Victimisation is defined in section 2 RRA as less favourable treatment where the person victimised has:
(a) brought proceedings against the discriminator or any other person liable under this Act; or
(b) given evidence or information in connection with proceedings brought by any person against the discriminator or any other person under this Act; or
(c) otherwise done anything under or by reference to this Act in relation to the discriminator or any other person; or
(d) alleged that the discriminator or any other person has committed an act which (whether or not the allegation so states) would amount to a contravention of this Act,
or by reason that the discriminator knows that the person victimised intends to do any of those things, or suspects that the person victimised has done, or intends to do, any of them.

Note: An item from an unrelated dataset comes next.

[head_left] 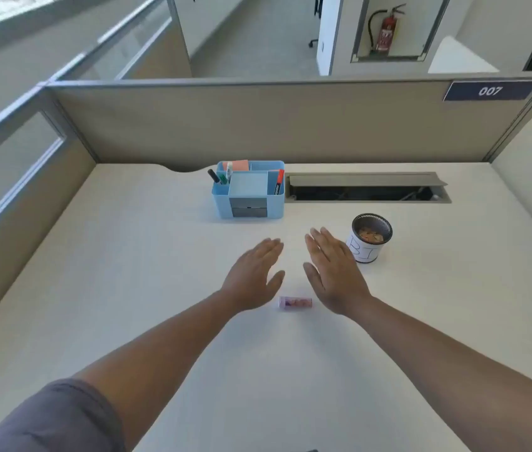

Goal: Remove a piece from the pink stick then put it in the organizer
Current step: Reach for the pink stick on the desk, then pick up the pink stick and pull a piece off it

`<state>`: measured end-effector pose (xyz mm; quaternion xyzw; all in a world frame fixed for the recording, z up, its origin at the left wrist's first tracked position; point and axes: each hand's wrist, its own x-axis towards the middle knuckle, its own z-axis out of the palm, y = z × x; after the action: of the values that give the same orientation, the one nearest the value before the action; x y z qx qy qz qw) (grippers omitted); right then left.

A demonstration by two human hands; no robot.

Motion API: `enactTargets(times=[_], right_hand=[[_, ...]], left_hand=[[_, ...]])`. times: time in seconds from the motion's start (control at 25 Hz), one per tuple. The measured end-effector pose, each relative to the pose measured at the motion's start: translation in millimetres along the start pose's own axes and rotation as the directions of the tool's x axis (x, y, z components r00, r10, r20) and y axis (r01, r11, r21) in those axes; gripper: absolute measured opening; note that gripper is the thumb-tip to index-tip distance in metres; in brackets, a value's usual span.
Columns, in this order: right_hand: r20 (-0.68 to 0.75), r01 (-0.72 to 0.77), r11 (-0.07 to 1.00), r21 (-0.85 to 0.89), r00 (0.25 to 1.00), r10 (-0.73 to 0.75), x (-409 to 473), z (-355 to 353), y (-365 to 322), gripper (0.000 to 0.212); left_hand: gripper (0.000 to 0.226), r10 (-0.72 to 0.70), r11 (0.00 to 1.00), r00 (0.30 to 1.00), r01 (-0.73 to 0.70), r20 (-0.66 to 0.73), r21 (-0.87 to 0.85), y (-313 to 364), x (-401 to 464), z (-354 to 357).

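Head view: both hands extended flat over the desk [127, 256], palms down, fingers straight and together, grasping nothing; left hand [253, 277] and right hand [334, 275] lie side by side with a narrow gap between them; whether the palms touch the desk surface cannot be determined. Landmark for all positions: the pink stick [295, 303]; it lies on its side on the desk, long axis running left to right, just nearer the person than the gap between the two hands; the heel of the left hand is just beside its left end and the heel of the right hand just beside its right end, neither in contact with it. Organizer [248, 190]: light blue, well beyond the stick, past the fingertips, near the partition [258, 125]; its compartments hold markers [220, 176] at left, a red marker [279, 181] at right, and pink notes [238, 165] at rear; a grey drawer front faces the person. Cup [369, 238]: white with a dark rim, beyond and right of the stick, just beside the right hand's fingers; contents unclear. Cable slot [367, 188]: recessed in the desk, right of the organizer. Grey sleeve [52, 419]: on the left upper arm.
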<state>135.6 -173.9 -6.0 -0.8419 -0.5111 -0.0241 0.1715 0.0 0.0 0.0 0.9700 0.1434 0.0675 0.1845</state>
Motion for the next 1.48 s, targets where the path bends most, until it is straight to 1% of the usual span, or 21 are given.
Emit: enactTargets(times=[0.08,0.16,0.2,0.28,0.4,0.48,0.56,0.6,0.64,0.72,0.88,1.04,1.2,1.32,1.48], right_hand=[[0.072,-0.05,0.997,0.05,0.996,0.047,-10,13,2,0.057],[0.194,-0.123,0.988,0.097,0.976,0.102,-26,34,4,0.058],[0.251,-0.158,0.978,0.138,0.961,0.119,-30,41,6,0.059],[0.343,-0.243,0.936,0.255,0.928,0.148,-32,49,9,0.059],[0.38,-0.289,0.875,0.389,0.915,0.133,-29,53,7,0.053],[0.389,-0.303,0.833,0.463,0.914,0.116,-27,54,6,0.052],[0.385,-0.369,0.754,0.544,0.908,0.167,-26,54,6,0.045],[0.386,-0.412,0.701,0.583,0.899,0.207,-25,53,8,0.039],[0.388,-0.443,0.654,0.613,0.89,0.24,-24,53,10,0.033],[0.403,-0.482,0.592,0.646,0.874,0.272,-22,52,14,0.026],[0.427,-0.529,0.502,0.684,0.849,0.312,-20,50,15,0.025],[0.452,-0.545,0.414,0.729,0.837,0.308,-19,48,14,0.028],[0.425,-0.523,0.427,0.737,0.851,0.308,-15,46,15,0.02],[0.409,-0.514,0.444,0.734,0.856,0.315,-14,45,15,0.021],[0.407,-0.512,0.463,0.723,0.858,0.314,-15,44,16,0.021]], left_hand=[[0.065,-0.017,0.988,0.99,0.038,0.139,-0.148,-5,-8,15],[0.066,-0.043,0.975,0.962,0.099,0.268,-0.199,-9,-18,33],[0.067,-0.049,0.971,0.951,0.116,0.304,-0.208,-11,-19,41],[0.064,-0.052,0.961,0.946,0.134,0.319,-0.243,-14,-17,51],[0.042,-0.083,0.926,0.967,0.164,0.242,-0.34,-15,-16,60],[0.031,-0.164,0.846,0.957,0.26,0.238,-0.465,-12,-11,60],[0.029,-0.259,0.705,0.907,0.412,0.332,-0.577,-10,-6,56],[0.026,-0.279,0.64,0.883,0.464,0.377,-0.613,-8,-2,54],[0.022,-0.288,0.597,0.871,0.488,0.398,-0.637,-7,1,52],[0.019,-0.297,0.554,0.868,0.497,0.398,-0.669,-6,5,49],[0.026,-0.278,0.528,0.868,0.497,0.412,-0.689,-4,7,40],[0.025,-0.29,0.558,0.88,0.475,0.377,-0.681,-4,10,40],[0.025,-0.296,0.564,0.885,0.465,0.359,-0.682,-4,12,39],[0.029,-0.296,0.546,0.889,0.458,0.35,-0.701,-4,13,37],[0.025,-0.284,0.598,0.899,0.438,0.334,-0.671,-6,14,36]])
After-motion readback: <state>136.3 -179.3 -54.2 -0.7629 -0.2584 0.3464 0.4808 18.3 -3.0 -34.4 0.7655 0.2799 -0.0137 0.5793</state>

The remedies provided on a complaint to an ET being well founded are set out in section 56:
“(1) Where an Employment Tribunal finds that a complaint presented to it …. is well founded, the tribunal shall make such of the following as it considers just an equitable –
(a) an order declaring that the rights of the complainant and the respondent in relation to the act to which the complainant relates;
(b) an order requiring the respondent to pay to the complainant compensation of an amount corresponding to any damages he could have been ordered to pay by a county court…. to pay to the complainant if the complaint had fallen to be dealt with under section 57
(c) a recommendation that the respondent take within a specified period action appearing to the tribunal to be practicable for the purpose of obviating or reducing the adverse effect on the complainant of any act of discrimination to which the complaint relates.
The reference to section 57 is to claims brought outside the employment field, and the section provides that, as in cases of disability discrimination, damages in respect of an unlawful act of discrimination may include compensation for injury to feelings, whether or not they include compensation under any other head.

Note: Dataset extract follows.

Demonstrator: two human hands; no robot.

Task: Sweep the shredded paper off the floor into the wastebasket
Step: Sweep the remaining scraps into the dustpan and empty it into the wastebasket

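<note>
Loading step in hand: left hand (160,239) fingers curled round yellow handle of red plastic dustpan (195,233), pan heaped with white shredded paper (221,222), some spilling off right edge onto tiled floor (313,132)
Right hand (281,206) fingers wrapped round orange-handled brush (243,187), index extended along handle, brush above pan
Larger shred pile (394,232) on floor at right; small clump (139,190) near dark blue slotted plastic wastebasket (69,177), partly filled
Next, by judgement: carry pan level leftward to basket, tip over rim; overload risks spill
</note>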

Conclusion on the jurisdiction point
I have come to the conclusion that Mr. Khan’s claims relating to race discrimination and victimisation are “hybrid” within Ord v Upton and, accordingly, vest in the Official Receiver. Although the nature and amount of compensation which Mr. Khan was seeking in these two applications and both unclear, and although the claims in the ET never progressed to the compensation stage, it is to my mind reasonably clear that Mr. Khan was asserting (inter alia) that he was being discriminated against on the grounds that he was being made to work longer hours for less pay than his comparators. That seems to me, in substance, a money claim even though, had the claims been established, it would have been open to the ET to have awarded him both his lost earnings and compensation for injury to his feelings.
In this context therefore, I do not see any distinction in principle between claims for disability discrimination and claims for race discrimination and victimisation. Were the matter left to me, therefore, I would therefore dismiss the first and the second appeals on the jurisdiction point.

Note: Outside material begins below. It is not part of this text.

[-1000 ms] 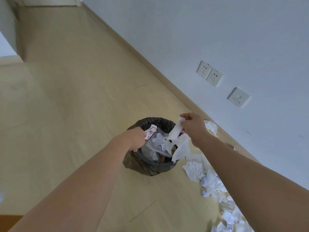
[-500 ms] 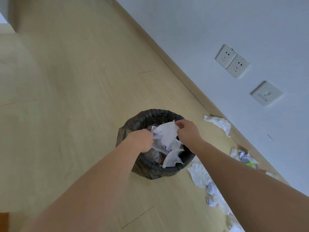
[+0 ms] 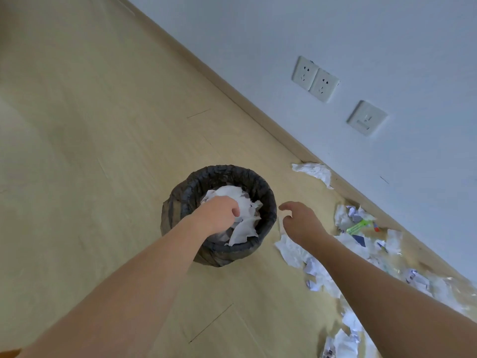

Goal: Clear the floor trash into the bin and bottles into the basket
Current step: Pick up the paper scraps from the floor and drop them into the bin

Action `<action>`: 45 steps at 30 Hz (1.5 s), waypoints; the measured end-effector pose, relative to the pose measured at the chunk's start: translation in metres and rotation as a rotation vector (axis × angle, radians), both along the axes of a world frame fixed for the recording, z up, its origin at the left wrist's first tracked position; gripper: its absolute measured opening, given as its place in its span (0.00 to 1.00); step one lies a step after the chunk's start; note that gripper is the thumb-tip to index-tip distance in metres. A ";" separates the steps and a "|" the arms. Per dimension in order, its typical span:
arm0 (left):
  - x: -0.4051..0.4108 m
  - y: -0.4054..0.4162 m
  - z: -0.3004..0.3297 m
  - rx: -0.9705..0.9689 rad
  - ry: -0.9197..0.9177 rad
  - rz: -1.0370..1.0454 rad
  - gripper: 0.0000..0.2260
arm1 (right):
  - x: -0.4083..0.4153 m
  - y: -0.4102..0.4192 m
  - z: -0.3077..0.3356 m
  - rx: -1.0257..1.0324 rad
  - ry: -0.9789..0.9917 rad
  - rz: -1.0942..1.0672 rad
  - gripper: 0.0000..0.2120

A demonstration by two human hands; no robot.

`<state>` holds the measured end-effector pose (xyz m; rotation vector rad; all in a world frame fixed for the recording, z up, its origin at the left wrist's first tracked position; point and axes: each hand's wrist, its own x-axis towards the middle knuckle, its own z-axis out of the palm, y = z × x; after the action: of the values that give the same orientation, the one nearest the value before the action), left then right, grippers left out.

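A round bin with a black liner (image 3: 269, 202) stands on the wooden floor, filled with white paper (image 3: 244, 228). My left hand (image 3: 219, 213) is inside the bin's mouth, with its fingers curled down into that paper. Just right of the rim, my right hand (image 3: 302, 223) hovers above the floor with relaxed fingers, holding nothing. Crumpled paper (image 3: 289, 250) lies on the floor beneath it. More litter (image 3: 343, 218), including a green item (image 3: 358, 226), is strewn along the skirting board. No basket is in view.
A white tissue (image 3: 313, 171) lies against the wall behind the bin. Paper scraps (image 3: 340, 342) trail toward the lower right corner. Two wall sockets (image 3: 315, 78) and a switch plate (image 3: 366, 117) sit on the wall. Bare floor stretches left of the bin.
Both hands lowered the white paper into the bin. My right hand has let go and pulled out to the right of the rim, while my left hand has gone deeper inside.
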<state>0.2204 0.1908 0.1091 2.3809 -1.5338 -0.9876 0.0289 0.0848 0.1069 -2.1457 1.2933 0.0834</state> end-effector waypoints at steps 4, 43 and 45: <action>-0.034 -0.017 0.012 0.042 0.042 0.007 0.21 | -0.061 0.007 -0.016 0.067 -0.014 -0.155 0.20; -0.162 -0.073 -0.204 -0.020 -0.080 -0.085 0.11 | -0.110 -0.110 -0.234 -0.037 0.402 -0.195 0.17; -0.158 -0.068 -0.192 -0.023 -0.101 -0.087 0.11 | -0.107 -0.102 -0.235 -0.067 0.419 -0.154 0.13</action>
<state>0.0620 0.1231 -0.0834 2.4013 -1.6879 -0.8734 -0.0781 -0.0176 -0.1282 -2.1471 1.7144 0.4518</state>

Mr. Khan referred us to the decision of the House of Lords in Mulkerrins v Price Waterhouse Coopers (a firm) [2003] UKHL 41, 1 WLR 1937 in which a claim for damages brought by a bankrupt against a firm of accountants for negligence in failing to achieve an individual voluntary arrangement (IVA) for her, as a consequence of which she had been adjudged bankrupt, was held to vest in her, rather than in the trustee, notwithstanding its “hybrid” nature. However, I do not think that this case assists Mr. Khan. This is because, in my judgment, it turns on what Lord Walker of Gestingthorope described in his speech at paragraph 26 as its “very unusual facts”, notably a decision by a district judge in the Reading County Court that as between the claimant and her trustee in bankruptcy the trustee had no interest in chose in action represented by the claim.
After a review of the authorities, beginning with Beckham v Drake (supra), Wilson v United Counties Bank Ltd [1920] AC 102 Ord v Upton (supra) and Grady Lord Walker comments:
The Official Receiver, who was given leave to intervene in this appeal, has, (both in his petition for leave and in his printed case) placed before your Lordships some thoughtful and well-researched submissions, including a helpful survey of Commonwealth and United States authorities. He has drawn attention to the apparently anomalous results which can flow from accidents of timing of different stages in the prosecution of a right of action, and to the practical problems which may arise from a trustee in bankruptcy prosecuting a hybrid right of action, partly on behalf of the creditors and partly on behalf of the bankrupt himself. But in the event, your Lordships did not find it necessary, and did not consider it appropriate to hear all argument on these points. This is because the very unusual facts of the present appeal permit it to be disposed of on much narrower grounds, and make it an unsuitable case for exploration of the wider issues.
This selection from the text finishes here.